Edmore Chirambadare

Personal information
- Date of birth: 24 January 1992 (age 33)
- Place of birth: Gweru, Zimbabwe
- Position(s): Winger

Team information
- Current team: Magesi

Youth career
- 2005: Bristol City

Senior career*
- Years: Team / Apps / (Gls)
- 2010: BOC
- 2011: Zim Alloys / 0 / (0)
- → Gweru Pirates (loan)
- 2012: Silo United
- 2013–2014: Tsholotsho FC /  / (13)
- 2015–2016: Chicken Inn
- 2016–2018: Kaizer Chiefs / 23 / (0)
- 2018–2019: Maccabi FC / 19 / (1)
- 2019–2020: Real Kings / 4 / (0)
- 2023: Venda Football Academy / 10 / (4)
- 2024–: Magesi / 15 / (5)

International career
- 2015–2016: Zimbabwe / 6 / (0)

= Edmore Chirambadare =

Zimbabwean footballer (born 1992)

FC Magesi
Edmore Chirambadare (born 24 January 1992 in Gweru, Zimbabwe) is a left-footed Zimbabwean professional footballer who plays as a winger for Magesi. Nicknamed "Spanner" by his teammates, he was mostly known for his goalscoring adroitness back in Zimbabwe.

The Gweru local sees Zimbabwean former footballer Peter Ndlovu as his main inspiration.

==Early life==
Born in Gweru, the former Takunda Primary and Mkoba 3 High School student was raised solely by his mother Georgina Kunene after the passing of his father in his early childhood.

==Career==

===Youth===

Aged 17, the national team player also represented Midlands Province in the Zimbabwe National Youth Games where he was spotted by Tsholotsho F.C. coach Lizwe Sweswe who identified him as someone he could build his team around. Lizwe ended up buying Chirmabadare in 2013.

===Zimbabwe===

The winger joined Zimbabwean lower-league side Zim Alloys in 2011 but was overlooked by the coach which chagrined him deeply. Begrudgingly, Chirmabadare opted to work as a barman for six months in his hometown of Gweru before proceeding to move to Gweru Pirates on a loan spell. Not long after, he was sold to Silo United before sealing a move to Tsholtsho F.C. of the Zimbabwe Division 1 where he scored 13 goals,(in his second year following a stint at Highlands F.C.) earning them automatic promotion. Owing to his form, Chicken Inn coach Joey Antipas decided to scout him in a match facing Black boots F.C. where he scored a brace. Because of his performance there, he was bought by Chicken Inn F.C. in 2015 and delivered 11 goals in his first season there, scoring three goals in his first five games and netting the fastest goal of the season on his debut in a 2–1 victory over Flame Lilly FC. As a result, he became the most sought-for player in the Zimbabwe Premier Soccer League at the time.

===Kaizer Chiefs===
Following a trial with the Soweto-based club, Chirambadare signed a three-year contract with the Amakhosi along with Zimbabwean Michelle Katsvairo in 2016, authoring his first goal in the quarter-final of the 2016 Telkom Knockout where Kaizer Chiefs lost on penalties to Free State Stars.

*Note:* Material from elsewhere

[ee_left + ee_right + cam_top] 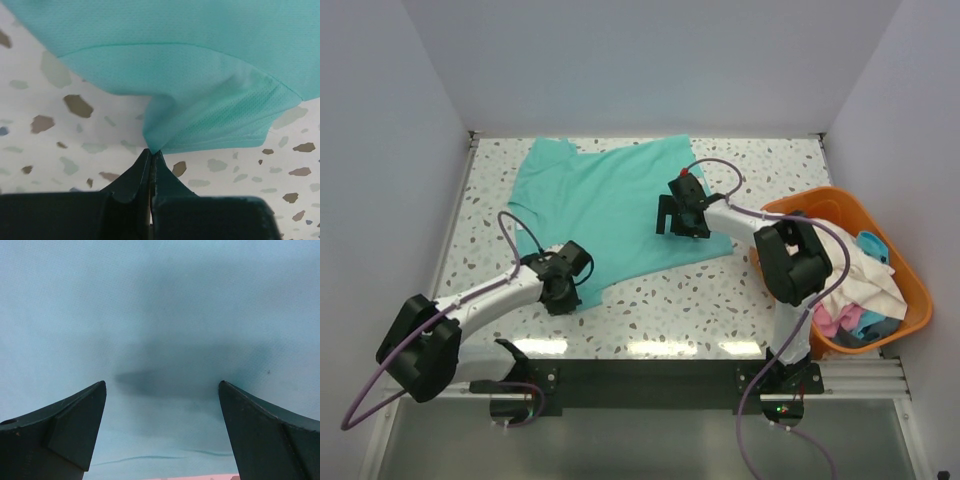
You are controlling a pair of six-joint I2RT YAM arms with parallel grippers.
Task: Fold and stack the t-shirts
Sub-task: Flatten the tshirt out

Although Chirambadare did not manage a league goal in his first seventeen appearances at Kaizer Chiefs, he adapted well to the club and cemented his place as a regular starter in the lineup and won the 2016-17 Kaizer Chiefs Most Improved Player award.

Back in 2016, the offensive player trialed for Bidvest Wits but he never made the transfer.

==Personal life==
While plying his trade for Chicken Inn, the Zimbabwean playmaker shared a house with teammate David Tenwanjira. A devout Christian, he was raised on the Masowe Echishanu Apostolic Church before moving on to the Methodist Church.

His interests include pool, darts and chess.

His late father Peter and his cousins Stanley, Ernest, and Shepherd were all footballers.